Dat het Havenbedrijf participeerde in ect was één, dat directeur Scholten er ook nog eens in de raad van commissarissen ging zitten, onder leiding van Hutchisons Europese baas Richard Pearson, ging nog een stapje verder. Hutchison had het graag gewild: wat is er mooier dan dat je de baas van de haven aan je bedrijf kunt binden. Niet dat Scholten zich direct met het beleid van de directie bemoeide. Maar in de havengemeenschap viel het slecht. Er werd over gekletst. Wat werd daar bedisseld, welke deals werden er in dat achterkamertje gesloten? Maar niemand die tegen Willem Scholten zei: je moet eruit. Ook niet toen het Havenbedrijf zijn belang in een paar stappen afbouwde. Brussel had zijn visie op de Europese containermarkt bijgesteld en trok zijn bezwaren tegen de volledige overname van ect in. Hutchison vergrootte zijn belang in december 2003 tot 98%. Bij die laatste transactie verkocht het Havenbedrijf zijn laatste aandelen. Maar Scholten bleef commissaris.
Willem Scholten had niet alleen een formele relatie met ect. Hij had ook een persoonlijke band met de Europese baas van aandeelhouder Hutchison, Richard Pearson. Het valt de collega’s bij het Havenbedrijf op. Willem kan urenlang met Richard aan de telefoon hangen. Ze vragen zich af of Scholten nog wel een beslissing neemt zonder Pearson te raadplegen. Ondertussen neemt Pearson als voorzitter van de raad van commissarissen ook de dagelijkse leiding over bij ect. Na het vertrek van Van den Driest en Lak benoemt hij in juni 2002 zichzelf tot directeur. Ondanks gemor van de ondernemingsraad, die vindt dat een commissaris niet zichzelf kan controleren. Niettemin vervult Pearson de dubbelfunctie ruim twee jaar, tot augustus 2004.

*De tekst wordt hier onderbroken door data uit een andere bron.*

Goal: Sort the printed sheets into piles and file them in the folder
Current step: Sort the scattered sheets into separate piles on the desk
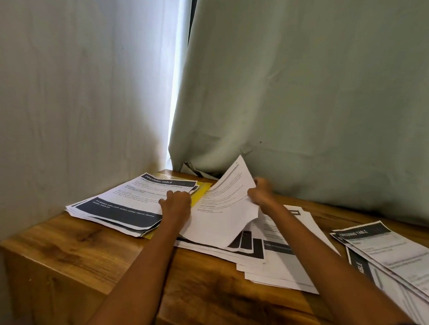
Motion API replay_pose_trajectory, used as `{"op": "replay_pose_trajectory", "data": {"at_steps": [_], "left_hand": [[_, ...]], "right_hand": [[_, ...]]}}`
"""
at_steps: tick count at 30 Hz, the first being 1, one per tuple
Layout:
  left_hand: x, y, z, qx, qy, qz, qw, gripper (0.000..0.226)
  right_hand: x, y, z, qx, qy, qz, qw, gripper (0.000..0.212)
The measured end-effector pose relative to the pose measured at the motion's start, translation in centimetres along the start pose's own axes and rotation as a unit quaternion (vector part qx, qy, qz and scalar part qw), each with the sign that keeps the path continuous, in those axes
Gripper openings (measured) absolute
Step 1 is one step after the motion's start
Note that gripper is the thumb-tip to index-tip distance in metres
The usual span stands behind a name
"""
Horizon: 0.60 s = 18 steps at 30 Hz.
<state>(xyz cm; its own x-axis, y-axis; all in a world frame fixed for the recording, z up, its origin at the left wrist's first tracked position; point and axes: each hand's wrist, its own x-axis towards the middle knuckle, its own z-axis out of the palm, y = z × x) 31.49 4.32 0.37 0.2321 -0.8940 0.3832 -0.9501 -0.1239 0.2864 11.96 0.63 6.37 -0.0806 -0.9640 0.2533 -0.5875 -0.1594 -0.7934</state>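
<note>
A printed sheet (221,208) stands lifted and tilted between my hands. My right hand (261,192) pinches its right edge. My left hand (176,206) is curled at the sheet's left edge; whether it grips the sheet is hidden. To the left, a pile of sheets headed "DRESSING TABLE" (134,203) lies on a yellow folder (202,190), of which only an edge shows. Under the lifted sheet spreads a loose middle pile (276,257). A third pile (388,251) lies at the right edge.
The wooden table (89,243) stands in a corner against a pale wall on the left. A green curtain (308,104) hangs behind, its hem touching the table's back edge. A bright gap shows between wall and curtain.
</note>
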Motion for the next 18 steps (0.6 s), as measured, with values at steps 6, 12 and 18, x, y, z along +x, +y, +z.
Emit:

Zodra zijn opvolger Jan Westerhoud is aangenomen, stelt hij die voor aan Willem Scholten. Net twee weken voordat de directeur van het Havenbedrijf aan de kant wordt geschoven.
[145]NRC Handelsblad, 14 december 1999.
[146] De concentratie in de containervaart gaat in die jaren snel: het Deense Maersk neemt in 1999 het Amerikaanse Sea-Land over en het Nederlandse Nedlloyd fuseert in 2000 met het Britse P&O. Maersk zou in 2005 P&O Nedlloyd opkopen. Maersk lost zijn schepen bij voorkeur op eigen terminals van zusterbedrijf APM Terminals.